Using two different vaccines is a bit like giving the immune system two pictures of the virus, maybe one in-person and one in profile.
“If you give two different types of vaccines, you tend to get a better immune response than if you give the same vaccine twice,” says Fletcher.
Some vaccine manufacturers have adopted this approach and make vaccines of two different types.
One is a company called Gritstone Bio based in Emeryville, California.
“The natural human response to a virus is to mobilize two different arms of the immune system,” says Gritstone CEO Andrew Allen. One uses antibodies, the other relies on something called a CD8 T cells. Unlike antibodies, CD8 T cells do not directly recognize a virus, but they do recognize a cell that has been infected with a virus and they can destroy the infected cell.

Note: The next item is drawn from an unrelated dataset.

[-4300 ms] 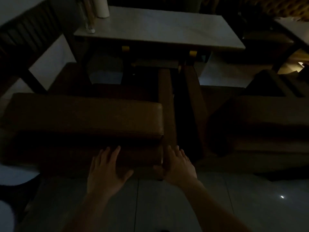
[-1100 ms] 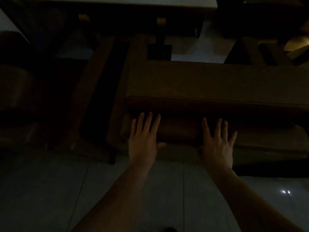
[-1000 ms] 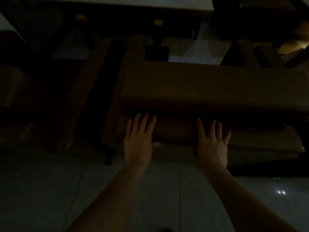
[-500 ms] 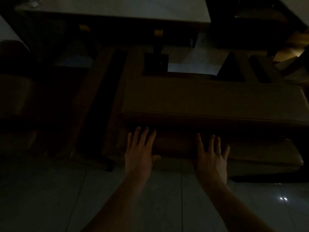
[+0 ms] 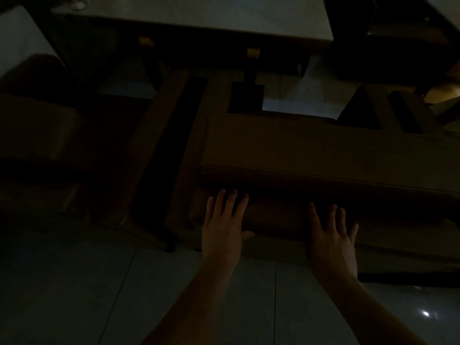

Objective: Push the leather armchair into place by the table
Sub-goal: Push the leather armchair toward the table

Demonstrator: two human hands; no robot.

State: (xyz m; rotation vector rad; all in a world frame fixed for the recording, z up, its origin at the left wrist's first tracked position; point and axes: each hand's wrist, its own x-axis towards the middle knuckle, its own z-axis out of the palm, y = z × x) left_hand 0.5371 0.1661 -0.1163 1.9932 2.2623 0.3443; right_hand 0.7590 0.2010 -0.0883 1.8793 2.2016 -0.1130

Gritstone has developed two different vaccines to activate each arm: a vector viral vaccine and an mRNA vaccine. The vector viral vaccine stimulates CD8 T cell production very well.
“The mRNA [vaccine] makes a really good antibody response. When you combine these, you might get the best of both worlds, “says Allen.
Gritstone’s approach is already being tested on human volunteers.
This mix-and-match approach has been tried with vaccines against a wide variety of diseases.
“Diseases like HIV, malaria, TB, even influenza,” says Bali Pulendran, Violette L Horton Professor and Professor of Immunology and Microbiology at Stanford University. “So there is ample evidence that such strategies are beneficial.”
If it’s such a good idea, why isn’t it used routinely?
Pulendran speculates that there are two main reasons. You have to do with how new vaccines are approved.
“Regulators love the simplicity,” says Pulendran. “The simpler the vaccination schedule, the tastier they’ll find it.”
The other reason is that while mix and match makes scientific sense, it doesn’t always make business sense.
“For example, if Company A makes one vaccine and Company B makes another vaccine, unless there is an overarching incentive for the two companies to have some kind of marriage, either company would generally prefer to join.” “Says Pulendran.
Of course, when a small company like Gritstone shows that a mix-and-match strategy really does lead to a dramatically better vaccine, you can bet that other drug companies will find a way to solve the business problem.